IMPORTANT INFORMATION ENCLOSED
The old rusty Nail
AN E-JOURNAL FOR OLD PEOPLE
Russell Burton, an Old Person
I received a small brown envelop from an insurance company
in the regular mail, what is now called snail mail. Just above the address to me in huge bold
letters was the title of this essay. Also printed on it just below my name and
address was the less large still in bold capital print message, ‘PLEASE OPEN IMMEDIATELY’. Well, with
all of this hype, I could not resist but to sit down immediately and find out
what important information I was about to receive that I needed to know
immediately.
Not surprising, it was an application for me to enroll in
their life insurance plan. Included was
a table of monthly premium amounts as related to the amount of the insurance
policy and age of the person to be insured.
Interestingly, the table started at age bracket 45-49 issue age. Of course the age bracket that interested me
the most was the last one 80-85. Yes, if
you are 86 years old this life insurance policy is out of reach obviously
because of your age. Now is that blatant
age discrimination or what?!!!!
How lucky can I be for I am still able to buy this life
insurance policy. I have always argued
that the name they give to these insurance policies is not accurate. Simply they do not insure your life, they
insure your death.
Included on the page which provided the chart with premiums
and age was an outline of coverage and benefits which included 11 items
all in bold capital lettering and each was enticing. Who wouldn’t take advantage of this
opportunity when it was clear that enrolling included: CASH BENEFITS; AFFORABLE RATES; NO MEDICAL EXAM; YOU CANNOT BE TURNED
DOWN; COVERAGE FOR YOUR SPOUSE; COVERAGE FOR A FRIEND OR RELATIVE; COVERAGE TO
AGE 100; YOUR CHOICE OF FOUR (4) BENEFIT AMOUNTS; RATES NEVER INCREASE AND
BENEFITS NEVER DECREASE; AND CHOOSE YOUR OWN BENEFITS; 60-DAY FREE LOOK. Wow, what a deal and I am still eligible!

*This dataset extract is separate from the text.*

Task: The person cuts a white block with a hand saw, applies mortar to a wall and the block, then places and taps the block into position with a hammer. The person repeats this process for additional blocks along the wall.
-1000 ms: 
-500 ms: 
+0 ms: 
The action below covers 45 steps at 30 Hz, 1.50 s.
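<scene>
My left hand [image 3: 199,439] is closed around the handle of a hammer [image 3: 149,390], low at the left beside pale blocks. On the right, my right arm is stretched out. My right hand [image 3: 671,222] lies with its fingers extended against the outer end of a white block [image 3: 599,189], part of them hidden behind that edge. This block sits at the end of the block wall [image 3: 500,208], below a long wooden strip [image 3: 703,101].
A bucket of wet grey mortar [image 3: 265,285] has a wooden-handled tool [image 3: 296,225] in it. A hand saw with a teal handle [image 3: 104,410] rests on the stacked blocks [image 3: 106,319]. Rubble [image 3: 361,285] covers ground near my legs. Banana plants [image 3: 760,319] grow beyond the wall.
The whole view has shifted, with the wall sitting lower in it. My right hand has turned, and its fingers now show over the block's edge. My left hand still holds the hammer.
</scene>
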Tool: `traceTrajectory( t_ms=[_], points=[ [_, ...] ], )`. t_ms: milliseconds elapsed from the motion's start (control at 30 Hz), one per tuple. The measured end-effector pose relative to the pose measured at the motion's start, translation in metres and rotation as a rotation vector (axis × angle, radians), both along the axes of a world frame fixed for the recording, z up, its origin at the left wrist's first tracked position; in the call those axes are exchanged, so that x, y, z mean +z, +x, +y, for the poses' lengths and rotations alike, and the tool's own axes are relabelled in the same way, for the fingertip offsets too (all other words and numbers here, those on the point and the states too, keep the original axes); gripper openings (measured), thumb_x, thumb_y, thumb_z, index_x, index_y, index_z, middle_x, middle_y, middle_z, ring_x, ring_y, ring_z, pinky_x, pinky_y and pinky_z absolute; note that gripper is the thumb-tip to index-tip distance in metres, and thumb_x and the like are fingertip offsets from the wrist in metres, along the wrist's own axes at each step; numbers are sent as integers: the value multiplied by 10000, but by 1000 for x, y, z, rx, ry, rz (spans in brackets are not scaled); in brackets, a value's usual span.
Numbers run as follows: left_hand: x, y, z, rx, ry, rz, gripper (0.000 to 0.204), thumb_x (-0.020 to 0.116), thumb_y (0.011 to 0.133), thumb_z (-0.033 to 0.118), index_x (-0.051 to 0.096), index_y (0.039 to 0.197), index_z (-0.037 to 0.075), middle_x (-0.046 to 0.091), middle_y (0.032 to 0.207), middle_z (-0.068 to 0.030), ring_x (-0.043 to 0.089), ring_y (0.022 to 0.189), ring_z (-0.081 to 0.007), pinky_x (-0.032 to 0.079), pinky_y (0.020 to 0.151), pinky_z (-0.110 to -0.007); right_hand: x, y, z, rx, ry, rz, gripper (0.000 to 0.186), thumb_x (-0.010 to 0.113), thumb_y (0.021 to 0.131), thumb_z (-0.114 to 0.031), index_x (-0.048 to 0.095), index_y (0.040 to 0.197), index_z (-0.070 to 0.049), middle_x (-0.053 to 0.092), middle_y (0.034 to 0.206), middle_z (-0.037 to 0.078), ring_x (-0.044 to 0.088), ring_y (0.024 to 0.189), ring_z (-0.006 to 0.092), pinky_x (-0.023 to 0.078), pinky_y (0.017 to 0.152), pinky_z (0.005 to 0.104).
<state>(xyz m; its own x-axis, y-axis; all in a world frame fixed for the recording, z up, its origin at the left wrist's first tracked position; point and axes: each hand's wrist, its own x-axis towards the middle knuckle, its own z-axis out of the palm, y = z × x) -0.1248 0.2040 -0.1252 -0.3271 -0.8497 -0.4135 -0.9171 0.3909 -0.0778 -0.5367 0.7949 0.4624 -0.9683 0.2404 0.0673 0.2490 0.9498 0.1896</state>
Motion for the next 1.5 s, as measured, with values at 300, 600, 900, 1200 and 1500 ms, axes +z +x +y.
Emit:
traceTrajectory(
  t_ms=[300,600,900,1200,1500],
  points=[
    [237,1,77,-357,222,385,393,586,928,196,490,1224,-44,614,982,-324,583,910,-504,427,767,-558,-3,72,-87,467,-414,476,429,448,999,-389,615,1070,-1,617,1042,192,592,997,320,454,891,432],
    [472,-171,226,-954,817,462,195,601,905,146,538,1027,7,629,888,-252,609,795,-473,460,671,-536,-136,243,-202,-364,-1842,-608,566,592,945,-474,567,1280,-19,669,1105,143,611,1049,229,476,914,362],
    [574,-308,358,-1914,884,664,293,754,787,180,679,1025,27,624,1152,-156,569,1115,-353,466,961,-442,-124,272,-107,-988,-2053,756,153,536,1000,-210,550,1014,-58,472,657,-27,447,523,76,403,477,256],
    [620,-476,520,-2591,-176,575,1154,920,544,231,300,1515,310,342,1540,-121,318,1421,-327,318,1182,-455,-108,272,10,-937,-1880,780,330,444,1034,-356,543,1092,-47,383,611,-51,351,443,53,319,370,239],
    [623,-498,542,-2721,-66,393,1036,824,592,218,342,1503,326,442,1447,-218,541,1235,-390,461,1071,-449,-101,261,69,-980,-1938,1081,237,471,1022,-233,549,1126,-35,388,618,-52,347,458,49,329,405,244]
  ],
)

Of course what caught my eye was I could be covered until I
reached the age of 100 which of course is my goal. But, I must act soon because in a couple of
years I lose this opportunity. The explanation of this benefit starts ‘simply
pay your premiums on time and your policy remains in full force and effect
until age 100’. And, when you reach the
century mark they will give you a cash payment equal to the amount of your
policy. Hey you don’t even have to
die! How cool is that?
The bracket which caught my eye was the biggest at
$10,000. And, why not take advantage of
this really good deal with the maximum payback to me. Well for that insurance level the monthly
premiums was a mere $166 per month and I get a 60-day free look and the
rates never increase nor do the benefits never decrease. And, I cannot be turned down.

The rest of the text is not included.